Десаре смотрел на тело, как на учебное пособие. Видно было, что он боялся намочить перчатки. Он тоже хорошо знал девочку, но и для него она уже была не мертвым ребенком, а обычным трупом. Он дотронулся до ее губ, поднял веки, обнажил шейку Дневной Красавицы; и тут все увидели лиловые пятна, как бы образовавшие воротник.

— Удушение! — объявил Десаре.

Для того чтобы сказать это, не обязательно было кончать Политехнический институт, но тогда, этим ледяным утром, рядом с маленьким телом, слово прозвучало как пощечина.

— Ладно, ладно, ладно… — снова заладил судья, очень довольный тем, что заполучил наконец настоящее убийство, к тому же убийство ребенка и — как венец всего — девочки. И вдруг, повернувшись на каблуках, с какими-то ужимками, с крошками желтка в усах, он спросил: — А что это за дверь?

И тогда все посмотрели на дверь, о которой шла речь, будто она возникла, как видение Девы Марии, — маленькую приоткрытую калитку над обледеневшей истоптанной травой.
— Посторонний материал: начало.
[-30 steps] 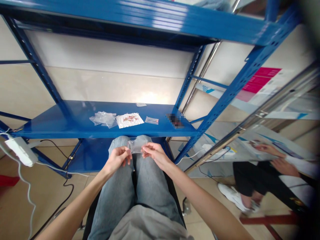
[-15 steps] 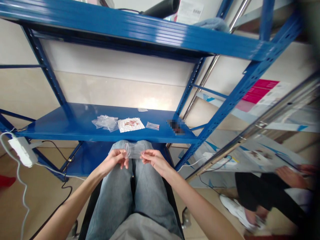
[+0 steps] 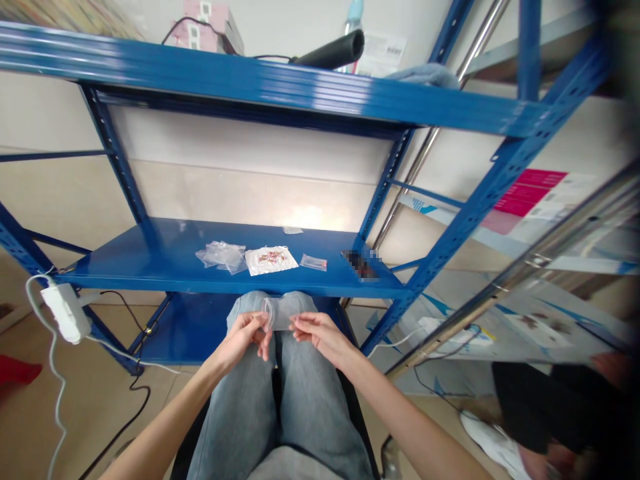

Она была врезана в высокую стену ограды, за ней начинался парк, настоящий большой парк с могучими деревьями, сквозь голые переплетенные ветви которых виднелись очертания высокого замысловатого здания — хозяйского дома.

Брешют ответил, потирая окоченевшие руки:

— Да это же парк Замка…

— Замка… — безразлично повторил судья, как будто его это не касалось.

— Да, Замка прокурора.

— Вот оно что, значит, это здесь… — удовлетворенно сказал судья, больше себе самому, чем нам. Мы-то для него значили не более чем мышиный помет. Можно было подумать, что его обрадовало упоминание имени соперника и возможность привязать это имя к насильственной смерти. Неизвестно, почему судья так ненавидел столь же могущественного, как он сам, человека. Возможно, потому, что он умел только ненавидеть, такая уж у него была натура.

— Ладно, ладно, ладно… — снова завел он, неожиданно развеселившись, громоздя свое толстое тело на экзотический стул, который поставил прямо против дверцы в ограде. И долго сидел там, замерзая, как снегирь на бельевой веревке, пока жандармы выбивали чечетку и дули в перчатки. Брешют-сын тем временем уже не чувствовал своего носа, а Паршивый стал сизо-лиловым.